Find the line containing "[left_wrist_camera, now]" in the entries below. Restate it and each line after it, word for word, up to and including the line containing "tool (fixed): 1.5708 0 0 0".

------------------------

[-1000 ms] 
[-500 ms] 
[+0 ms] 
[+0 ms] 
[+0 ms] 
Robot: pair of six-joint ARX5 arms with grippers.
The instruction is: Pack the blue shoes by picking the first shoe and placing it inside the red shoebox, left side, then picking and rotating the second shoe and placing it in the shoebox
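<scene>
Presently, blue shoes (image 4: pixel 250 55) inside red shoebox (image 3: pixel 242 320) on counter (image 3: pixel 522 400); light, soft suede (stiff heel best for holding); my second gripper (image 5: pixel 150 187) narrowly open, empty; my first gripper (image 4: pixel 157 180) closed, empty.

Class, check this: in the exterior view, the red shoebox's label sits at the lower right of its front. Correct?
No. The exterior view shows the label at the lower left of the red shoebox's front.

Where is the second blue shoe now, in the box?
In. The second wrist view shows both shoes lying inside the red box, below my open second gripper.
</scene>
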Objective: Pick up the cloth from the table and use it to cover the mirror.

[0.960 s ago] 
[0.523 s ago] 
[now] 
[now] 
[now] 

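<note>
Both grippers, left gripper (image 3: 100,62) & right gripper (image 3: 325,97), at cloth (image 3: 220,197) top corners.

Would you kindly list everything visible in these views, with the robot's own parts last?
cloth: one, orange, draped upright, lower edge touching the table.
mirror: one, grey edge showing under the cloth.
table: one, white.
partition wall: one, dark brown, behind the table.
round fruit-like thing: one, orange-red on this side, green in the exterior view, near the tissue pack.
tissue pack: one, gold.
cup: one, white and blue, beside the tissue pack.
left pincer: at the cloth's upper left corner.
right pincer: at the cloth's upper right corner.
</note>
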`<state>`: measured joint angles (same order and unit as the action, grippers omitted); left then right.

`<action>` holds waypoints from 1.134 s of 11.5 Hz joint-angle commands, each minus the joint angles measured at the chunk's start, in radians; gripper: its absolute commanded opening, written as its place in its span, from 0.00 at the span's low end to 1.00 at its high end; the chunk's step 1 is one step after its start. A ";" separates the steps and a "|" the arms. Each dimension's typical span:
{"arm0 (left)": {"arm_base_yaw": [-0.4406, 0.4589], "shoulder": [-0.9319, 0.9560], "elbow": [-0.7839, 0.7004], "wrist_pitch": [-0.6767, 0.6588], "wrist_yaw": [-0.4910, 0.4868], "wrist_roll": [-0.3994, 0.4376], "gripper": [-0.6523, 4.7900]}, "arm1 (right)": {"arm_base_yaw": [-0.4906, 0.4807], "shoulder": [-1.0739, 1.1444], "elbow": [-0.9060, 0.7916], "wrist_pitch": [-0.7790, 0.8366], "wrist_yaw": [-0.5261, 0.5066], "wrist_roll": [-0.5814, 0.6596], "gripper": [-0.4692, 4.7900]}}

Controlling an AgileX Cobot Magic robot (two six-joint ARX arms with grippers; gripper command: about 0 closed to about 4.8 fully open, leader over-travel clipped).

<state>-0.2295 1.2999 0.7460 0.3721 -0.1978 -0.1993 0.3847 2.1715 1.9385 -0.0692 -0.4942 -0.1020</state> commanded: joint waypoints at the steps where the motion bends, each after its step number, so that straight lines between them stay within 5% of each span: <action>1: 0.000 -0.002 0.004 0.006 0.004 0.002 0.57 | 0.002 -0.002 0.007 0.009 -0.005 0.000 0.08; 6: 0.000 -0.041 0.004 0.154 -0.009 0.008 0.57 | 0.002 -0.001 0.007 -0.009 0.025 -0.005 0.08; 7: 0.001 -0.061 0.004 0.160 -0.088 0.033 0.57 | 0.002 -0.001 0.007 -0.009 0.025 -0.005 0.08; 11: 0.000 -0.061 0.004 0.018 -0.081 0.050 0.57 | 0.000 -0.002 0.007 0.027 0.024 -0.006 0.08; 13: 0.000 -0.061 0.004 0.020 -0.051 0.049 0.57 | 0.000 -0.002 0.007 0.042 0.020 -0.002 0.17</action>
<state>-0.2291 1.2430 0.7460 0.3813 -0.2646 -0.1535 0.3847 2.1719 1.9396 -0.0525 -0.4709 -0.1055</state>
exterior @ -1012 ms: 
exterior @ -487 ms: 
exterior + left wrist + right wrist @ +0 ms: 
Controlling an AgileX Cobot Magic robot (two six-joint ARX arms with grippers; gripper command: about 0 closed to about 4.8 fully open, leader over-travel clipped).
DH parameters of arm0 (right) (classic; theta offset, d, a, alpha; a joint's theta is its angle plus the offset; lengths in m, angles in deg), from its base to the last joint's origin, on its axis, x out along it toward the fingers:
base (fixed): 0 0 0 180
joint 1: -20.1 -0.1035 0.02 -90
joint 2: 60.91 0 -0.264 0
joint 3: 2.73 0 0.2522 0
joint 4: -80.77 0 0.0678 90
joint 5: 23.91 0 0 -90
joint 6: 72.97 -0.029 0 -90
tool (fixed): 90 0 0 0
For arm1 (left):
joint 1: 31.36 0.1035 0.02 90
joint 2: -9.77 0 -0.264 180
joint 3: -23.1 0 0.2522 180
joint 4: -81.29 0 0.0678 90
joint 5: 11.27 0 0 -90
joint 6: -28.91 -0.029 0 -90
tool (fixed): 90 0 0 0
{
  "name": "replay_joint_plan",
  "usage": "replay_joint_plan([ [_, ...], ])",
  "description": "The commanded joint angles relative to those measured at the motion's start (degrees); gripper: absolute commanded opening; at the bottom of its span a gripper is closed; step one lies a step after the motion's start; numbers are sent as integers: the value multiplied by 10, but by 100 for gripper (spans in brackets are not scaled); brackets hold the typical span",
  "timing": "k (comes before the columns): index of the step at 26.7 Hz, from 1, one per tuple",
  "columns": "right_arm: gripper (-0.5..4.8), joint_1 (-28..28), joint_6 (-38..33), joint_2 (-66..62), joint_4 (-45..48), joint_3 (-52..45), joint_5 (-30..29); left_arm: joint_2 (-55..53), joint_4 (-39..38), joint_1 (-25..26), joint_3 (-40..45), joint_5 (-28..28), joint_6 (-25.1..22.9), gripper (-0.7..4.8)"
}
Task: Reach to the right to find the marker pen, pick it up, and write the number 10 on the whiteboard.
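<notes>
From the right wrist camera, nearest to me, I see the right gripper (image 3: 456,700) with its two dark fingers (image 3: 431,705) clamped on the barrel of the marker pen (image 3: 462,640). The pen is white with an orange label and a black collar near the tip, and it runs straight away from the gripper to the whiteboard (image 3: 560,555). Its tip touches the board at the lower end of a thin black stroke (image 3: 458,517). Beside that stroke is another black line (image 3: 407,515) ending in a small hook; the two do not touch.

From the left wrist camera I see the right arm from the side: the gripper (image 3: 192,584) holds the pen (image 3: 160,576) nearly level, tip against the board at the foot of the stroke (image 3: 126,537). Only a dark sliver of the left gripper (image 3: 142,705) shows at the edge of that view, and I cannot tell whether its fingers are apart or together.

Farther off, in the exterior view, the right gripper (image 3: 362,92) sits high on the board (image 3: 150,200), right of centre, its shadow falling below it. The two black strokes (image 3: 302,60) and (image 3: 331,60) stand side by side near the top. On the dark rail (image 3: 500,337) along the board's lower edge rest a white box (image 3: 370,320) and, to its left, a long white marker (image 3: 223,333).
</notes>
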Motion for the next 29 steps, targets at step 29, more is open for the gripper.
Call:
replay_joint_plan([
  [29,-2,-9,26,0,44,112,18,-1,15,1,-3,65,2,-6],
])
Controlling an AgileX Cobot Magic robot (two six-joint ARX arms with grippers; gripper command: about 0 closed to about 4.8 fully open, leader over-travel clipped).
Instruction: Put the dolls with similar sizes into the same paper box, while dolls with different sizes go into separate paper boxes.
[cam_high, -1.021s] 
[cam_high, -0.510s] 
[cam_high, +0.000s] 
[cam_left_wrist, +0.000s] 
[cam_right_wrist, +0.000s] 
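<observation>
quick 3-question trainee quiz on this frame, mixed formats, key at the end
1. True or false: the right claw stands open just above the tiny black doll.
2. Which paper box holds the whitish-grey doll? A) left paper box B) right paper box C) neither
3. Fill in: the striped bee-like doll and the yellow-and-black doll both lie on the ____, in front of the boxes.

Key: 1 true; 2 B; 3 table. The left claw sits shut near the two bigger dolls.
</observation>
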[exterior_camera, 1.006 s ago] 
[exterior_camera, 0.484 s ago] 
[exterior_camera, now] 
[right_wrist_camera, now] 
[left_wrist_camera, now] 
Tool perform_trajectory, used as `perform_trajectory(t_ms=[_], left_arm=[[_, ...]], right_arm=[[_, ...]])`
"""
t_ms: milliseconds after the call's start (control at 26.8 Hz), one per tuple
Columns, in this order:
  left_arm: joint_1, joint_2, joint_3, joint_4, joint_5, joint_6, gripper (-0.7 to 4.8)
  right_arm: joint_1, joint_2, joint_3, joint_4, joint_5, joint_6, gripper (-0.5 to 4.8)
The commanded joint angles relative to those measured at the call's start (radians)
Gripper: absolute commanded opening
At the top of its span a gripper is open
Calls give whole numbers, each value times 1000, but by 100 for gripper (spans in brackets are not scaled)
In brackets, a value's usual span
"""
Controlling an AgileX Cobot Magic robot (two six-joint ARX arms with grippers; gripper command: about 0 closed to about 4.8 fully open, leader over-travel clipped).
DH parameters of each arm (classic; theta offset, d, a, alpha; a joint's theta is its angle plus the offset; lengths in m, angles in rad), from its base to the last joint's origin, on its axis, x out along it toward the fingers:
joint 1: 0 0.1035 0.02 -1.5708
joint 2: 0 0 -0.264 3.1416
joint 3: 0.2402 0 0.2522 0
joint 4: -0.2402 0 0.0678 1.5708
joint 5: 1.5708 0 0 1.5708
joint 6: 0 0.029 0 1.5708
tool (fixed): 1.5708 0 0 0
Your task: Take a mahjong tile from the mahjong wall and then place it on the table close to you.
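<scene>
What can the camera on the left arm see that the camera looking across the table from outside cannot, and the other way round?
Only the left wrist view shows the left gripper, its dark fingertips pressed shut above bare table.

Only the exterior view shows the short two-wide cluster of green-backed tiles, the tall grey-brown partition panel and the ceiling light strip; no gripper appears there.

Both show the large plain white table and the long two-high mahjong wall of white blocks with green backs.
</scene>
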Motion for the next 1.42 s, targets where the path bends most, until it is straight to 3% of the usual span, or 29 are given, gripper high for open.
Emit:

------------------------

* [TASK ANSWER]
[left_wrist_camera, now] 
Tool perform_trajectory, used as `perform_trajectory(t_ms=[_], left_arm=[[_, ...]], right_arm=[[_, ...]])`
"""
t_ms: milliseconds after the call's start (control at 26.8 Hz), one per tuple
Columns, in this order:
  left_arm: joint_1, joint_2, joint_3, joint_4, joint_5, joint_6, gripper (-0.7 to 4.8)
  right_arm: joint_1, joint_2, joint_3, joint_4, joint_5, joint_6, gripper (-0.5 to 4.8)
The commanded joint angles relative to those measured at the call's start (radians)
Gripper: absolute commanded opening
At the top of its span a gripper is open
Calls give whole numbers, each value times 1000, but by 100 for gripper (spans in brackets are not scaled)
In brackets, a value's usual span
"""
Controlling an AgileX Cobot Magic robot (two six-joint ARX arms with grippers; gripper command: about 0 closed to about 4.8 fully open, leader over-travel clipped).
DH parameters of each arm (classic; theta offset, d, a, alpha; a joint's theta is its angle plus the offset; lengths in m, angles in rad), from its base to the last joint's origin, on its axis, x out along it toward the fingers:
joint 1: 0 0.1035 0.02 -1.5708
joint 2: 0 0 -0.264 3.1416
joint 3: 0.2402 0 0.2522 0
joint 4: -0.2402 0 0.0678 1.5708
joint 5: 1.5708 0 0 1.5708
joint 6: 0 0.029 0 1.5708
tool (fixed): 1.5708 0 0 0

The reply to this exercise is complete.